Have you read the studies at the end? There are mechanistic explanations as to why PP TAGs are bad for arteries.

CynicalEng said...

Cream is fat largely without protein so an assessment of an 80%E diet should probably use an 80% test meal where the protein response to the insulin will perhaps change the picture.

http://jn.nutrition.org/content/134/4/880/F1.expansion.html shows how after 6 weeks on a hypocaloric diet the PP TAG response to an 86% fat meal is muted compared to baseline and different depending on diet composition.

Nigel Kinbrum said...

Good find! From http://jn.nutrition.org/content/134/4/880.full
"Postprandial lipemia (total AUC) was significantly reduced by both diets
compared with baseline (22.1 ± 5.4 mmol/L × 8
h), but the reduction was significantly greater
after the very low-carbohydrate diet period (13.8 ± 3.6 mmol/L × 8 h)
with the low-fat diet period (17.8 ± 6.0 mmol/L × 8
h). Compared with baseline, peak TAG responses were also significantly
reduced after the very low-carbohydrate (−34%) and
low-fat (−23%) diet periods."
The OFTT AUC for very low-carbohydrate was 32.5% lower than the OFTT AUC for low-fat, and the peak TAG was reduced from 2.45mmol/L to 2.05mmol/L, a reduction of 16.7%.
That's not exactly what I'd call "muted", but it's significantly lower.
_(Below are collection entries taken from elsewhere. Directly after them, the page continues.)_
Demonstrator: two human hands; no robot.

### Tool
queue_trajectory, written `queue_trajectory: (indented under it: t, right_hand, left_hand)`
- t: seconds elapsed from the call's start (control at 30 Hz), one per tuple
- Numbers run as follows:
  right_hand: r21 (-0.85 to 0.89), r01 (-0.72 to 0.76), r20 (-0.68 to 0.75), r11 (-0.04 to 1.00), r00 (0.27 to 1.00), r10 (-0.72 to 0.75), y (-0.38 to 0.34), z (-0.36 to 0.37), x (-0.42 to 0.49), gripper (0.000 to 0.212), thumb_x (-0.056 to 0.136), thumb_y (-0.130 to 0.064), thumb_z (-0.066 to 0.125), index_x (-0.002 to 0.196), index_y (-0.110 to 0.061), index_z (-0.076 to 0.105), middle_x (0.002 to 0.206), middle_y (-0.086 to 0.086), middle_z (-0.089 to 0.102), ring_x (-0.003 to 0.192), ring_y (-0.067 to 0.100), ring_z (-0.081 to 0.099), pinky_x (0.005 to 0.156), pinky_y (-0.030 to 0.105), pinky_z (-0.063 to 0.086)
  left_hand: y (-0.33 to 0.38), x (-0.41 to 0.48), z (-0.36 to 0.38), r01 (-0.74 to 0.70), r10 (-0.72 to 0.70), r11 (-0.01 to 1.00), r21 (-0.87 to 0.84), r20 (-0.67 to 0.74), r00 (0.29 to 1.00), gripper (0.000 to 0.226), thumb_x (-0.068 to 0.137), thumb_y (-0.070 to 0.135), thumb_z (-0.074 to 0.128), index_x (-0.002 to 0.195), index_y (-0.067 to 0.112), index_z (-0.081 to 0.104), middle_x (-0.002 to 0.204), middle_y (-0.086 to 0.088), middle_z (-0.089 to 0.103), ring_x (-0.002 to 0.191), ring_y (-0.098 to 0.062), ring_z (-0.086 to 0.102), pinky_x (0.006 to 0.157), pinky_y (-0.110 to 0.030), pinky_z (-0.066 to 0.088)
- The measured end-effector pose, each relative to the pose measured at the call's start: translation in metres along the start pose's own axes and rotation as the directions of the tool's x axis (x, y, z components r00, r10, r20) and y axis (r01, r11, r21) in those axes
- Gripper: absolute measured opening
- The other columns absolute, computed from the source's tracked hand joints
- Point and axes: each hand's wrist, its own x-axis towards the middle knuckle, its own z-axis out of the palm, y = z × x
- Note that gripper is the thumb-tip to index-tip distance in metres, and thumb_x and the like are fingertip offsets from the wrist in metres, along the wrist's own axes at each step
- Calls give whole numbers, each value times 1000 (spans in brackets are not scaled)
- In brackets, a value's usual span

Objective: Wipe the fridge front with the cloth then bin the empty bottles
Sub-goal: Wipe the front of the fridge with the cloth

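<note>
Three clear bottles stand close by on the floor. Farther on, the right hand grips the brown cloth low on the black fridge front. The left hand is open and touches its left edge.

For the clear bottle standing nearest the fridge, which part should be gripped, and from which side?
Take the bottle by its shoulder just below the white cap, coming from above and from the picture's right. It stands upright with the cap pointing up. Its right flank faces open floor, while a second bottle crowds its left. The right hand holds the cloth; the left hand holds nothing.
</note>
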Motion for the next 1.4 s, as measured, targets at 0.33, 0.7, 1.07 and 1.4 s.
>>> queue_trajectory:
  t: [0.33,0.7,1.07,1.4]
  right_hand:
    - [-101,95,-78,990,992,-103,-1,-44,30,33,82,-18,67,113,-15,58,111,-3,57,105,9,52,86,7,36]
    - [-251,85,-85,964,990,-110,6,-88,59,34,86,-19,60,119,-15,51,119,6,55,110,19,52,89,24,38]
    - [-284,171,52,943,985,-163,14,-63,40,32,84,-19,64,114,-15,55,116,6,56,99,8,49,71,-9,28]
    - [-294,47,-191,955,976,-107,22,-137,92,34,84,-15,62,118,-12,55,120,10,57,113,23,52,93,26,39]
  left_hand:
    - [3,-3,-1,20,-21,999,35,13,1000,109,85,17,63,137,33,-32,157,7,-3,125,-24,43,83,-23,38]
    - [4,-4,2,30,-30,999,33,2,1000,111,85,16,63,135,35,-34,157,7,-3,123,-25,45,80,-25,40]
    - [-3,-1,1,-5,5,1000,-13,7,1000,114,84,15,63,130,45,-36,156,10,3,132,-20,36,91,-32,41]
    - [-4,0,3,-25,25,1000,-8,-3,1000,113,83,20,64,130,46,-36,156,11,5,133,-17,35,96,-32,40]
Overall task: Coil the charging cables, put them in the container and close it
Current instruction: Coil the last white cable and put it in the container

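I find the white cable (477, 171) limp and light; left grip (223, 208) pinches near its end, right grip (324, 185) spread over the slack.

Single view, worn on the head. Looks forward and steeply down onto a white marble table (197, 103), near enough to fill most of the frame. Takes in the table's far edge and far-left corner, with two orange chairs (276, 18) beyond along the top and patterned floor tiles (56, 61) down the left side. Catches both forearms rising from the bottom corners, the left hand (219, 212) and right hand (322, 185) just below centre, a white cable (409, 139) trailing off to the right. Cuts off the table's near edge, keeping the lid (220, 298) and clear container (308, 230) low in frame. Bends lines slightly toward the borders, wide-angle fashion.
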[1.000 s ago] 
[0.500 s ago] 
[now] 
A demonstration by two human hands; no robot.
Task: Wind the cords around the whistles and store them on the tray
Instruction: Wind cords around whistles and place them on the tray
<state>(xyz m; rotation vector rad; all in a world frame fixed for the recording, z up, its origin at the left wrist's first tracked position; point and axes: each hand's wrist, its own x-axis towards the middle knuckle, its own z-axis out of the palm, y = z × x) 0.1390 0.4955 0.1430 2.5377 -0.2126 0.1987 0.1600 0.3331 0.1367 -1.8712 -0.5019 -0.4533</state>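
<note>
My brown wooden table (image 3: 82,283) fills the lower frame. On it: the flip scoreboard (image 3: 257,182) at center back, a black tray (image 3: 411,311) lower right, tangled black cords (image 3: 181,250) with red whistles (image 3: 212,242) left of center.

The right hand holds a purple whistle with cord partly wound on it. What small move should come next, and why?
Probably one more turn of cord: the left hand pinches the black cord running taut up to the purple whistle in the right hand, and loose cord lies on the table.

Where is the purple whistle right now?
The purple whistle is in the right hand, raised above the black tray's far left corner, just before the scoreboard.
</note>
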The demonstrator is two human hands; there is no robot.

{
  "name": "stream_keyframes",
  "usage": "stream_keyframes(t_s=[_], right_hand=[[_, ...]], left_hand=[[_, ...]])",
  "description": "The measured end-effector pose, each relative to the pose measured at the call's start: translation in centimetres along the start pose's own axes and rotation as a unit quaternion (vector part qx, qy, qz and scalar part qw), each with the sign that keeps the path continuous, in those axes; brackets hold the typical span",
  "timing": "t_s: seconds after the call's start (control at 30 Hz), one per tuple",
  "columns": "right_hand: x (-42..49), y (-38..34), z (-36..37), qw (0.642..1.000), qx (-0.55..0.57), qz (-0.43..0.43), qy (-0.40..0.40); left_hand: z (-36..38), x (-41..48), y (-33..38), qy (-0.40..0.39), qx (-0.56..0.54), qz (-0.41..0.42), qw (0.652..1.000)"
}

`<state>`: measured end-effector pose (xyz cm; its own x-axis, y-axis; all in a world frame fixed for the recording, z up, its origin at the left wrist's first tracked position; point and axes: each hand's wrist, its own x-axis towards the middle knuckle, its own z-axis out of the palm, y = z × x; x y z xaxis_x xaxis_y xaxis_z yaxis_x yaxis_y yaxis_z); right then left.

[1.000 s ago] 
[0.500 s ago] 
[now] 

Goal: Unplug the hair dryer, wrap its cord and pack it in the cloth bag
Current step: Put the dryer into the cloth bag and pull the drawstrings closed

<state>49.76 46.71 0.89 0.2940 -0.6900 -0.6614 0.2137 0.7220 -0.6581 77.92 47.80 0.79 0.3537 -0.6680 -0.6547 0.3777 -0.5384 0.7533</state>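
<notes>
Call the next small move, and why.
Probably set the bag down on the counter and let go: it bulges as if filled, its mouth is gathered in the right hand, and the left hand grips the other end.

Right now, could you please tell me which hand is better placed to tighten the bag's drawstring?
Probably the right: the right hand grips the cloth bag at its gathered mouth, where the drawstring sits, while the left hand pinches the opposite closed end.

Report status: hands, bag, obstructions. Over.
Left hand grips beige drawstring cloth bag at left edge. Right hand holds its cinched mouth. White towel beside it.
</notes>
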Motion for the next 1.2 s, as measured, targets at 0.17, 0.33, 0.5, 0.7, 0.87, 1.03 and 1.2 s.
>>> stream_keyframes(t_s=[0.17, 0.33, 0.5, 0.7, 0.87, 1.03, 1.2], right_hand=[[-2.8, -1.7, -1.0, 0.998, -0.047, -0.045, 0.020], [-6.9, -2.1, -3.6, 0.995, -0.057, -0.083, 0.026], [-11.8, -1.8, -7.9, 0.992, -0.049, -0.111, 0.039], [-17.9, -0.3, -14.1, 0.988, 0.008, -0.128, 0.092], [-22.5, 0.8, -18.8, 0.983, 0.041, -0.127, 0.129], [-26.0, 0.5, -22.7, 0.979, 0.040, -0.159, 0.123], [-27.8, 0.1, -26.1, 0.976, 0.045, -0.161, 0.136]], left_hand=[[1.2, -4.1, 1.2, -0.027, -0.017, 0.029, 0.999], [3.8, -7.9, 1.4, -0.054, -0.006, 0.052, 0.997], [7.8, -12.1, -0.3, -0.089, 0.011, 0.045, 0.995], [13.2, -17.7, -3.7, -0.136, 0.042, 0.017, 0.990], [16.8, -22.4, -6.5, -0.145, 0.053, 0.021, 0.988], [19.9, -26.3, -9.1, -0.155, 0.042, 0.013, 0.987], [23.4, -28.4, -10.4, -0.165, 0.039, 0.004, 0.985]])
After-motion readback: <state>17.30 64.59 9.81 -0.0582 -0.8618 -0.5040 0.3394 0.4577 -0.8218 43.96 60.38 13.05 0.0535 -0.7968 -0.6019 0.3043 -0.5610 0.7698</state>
My point is, if doubling the amount of fat in a meal results in a 100% increase in the PP TAG AUC, a 16.7% reduction due to fat adaptation isn't going to help much.

CynicalEng said...

A more representative mixed meal scenario at http://www.lipidworld.com/content/10/1/106/figure/F1 shows a broadly similar TAG rise, to answer my own query about mixed meal effect.

Nigel Kinbrum said...

Test meal composition, from Table 3:-
"47g fat, 23g protein, 69g carbohydrate."
That's 54.7% fat, 11.9% protein, 33.4% carbohydrate. That may explain the slightly smaller PP TAG rise.

~80%E from fat meals would be ~20%E from protein i.e. similar to but higher protein than an OFTT. The extra protein will reduce PP TAG a bit relative to an OFTT.